= Exercise details =
Write out, word for word, only the lines from the one with "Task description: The" to the end of the data below.

[[ Supplied data open ]]

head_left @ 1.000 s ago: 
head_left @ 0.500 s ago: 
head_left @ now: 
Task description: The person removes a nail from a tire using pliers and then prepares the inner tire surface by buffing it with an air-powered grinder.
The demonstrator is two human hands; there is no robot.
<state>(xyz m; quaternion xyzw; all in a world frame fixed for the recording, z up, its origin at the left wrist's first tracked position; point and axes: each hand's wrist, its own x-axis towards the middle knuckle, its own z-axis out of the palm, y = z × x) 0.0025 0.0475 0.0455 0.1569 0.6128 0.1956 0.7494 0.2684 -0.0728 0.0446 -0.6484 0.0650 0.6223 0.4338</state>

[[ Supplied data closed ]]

= Output =
Task description: The person removes a nail from a tire using pliers and then prepares the inner tire surface by buffing it with an air-powered grinder.
The demonstrator is two human hands; there is no robot.
<state>(xyz m; quaternion xyzw; all in a world frame fixed for the recording, z up, its origin at the left wrist's first tracked position; point and axes: each hand's wrist, its own x-axis towards the middle knuckle, its own z-axis out of the palm, y = z × x) 0.0025 0.0475 0.0455 0.1569 0.6128 0.1956 0.7494 0.2684 -0.0728 0.0446 -0.6484 0.0650 0.6223 0.4338</state>

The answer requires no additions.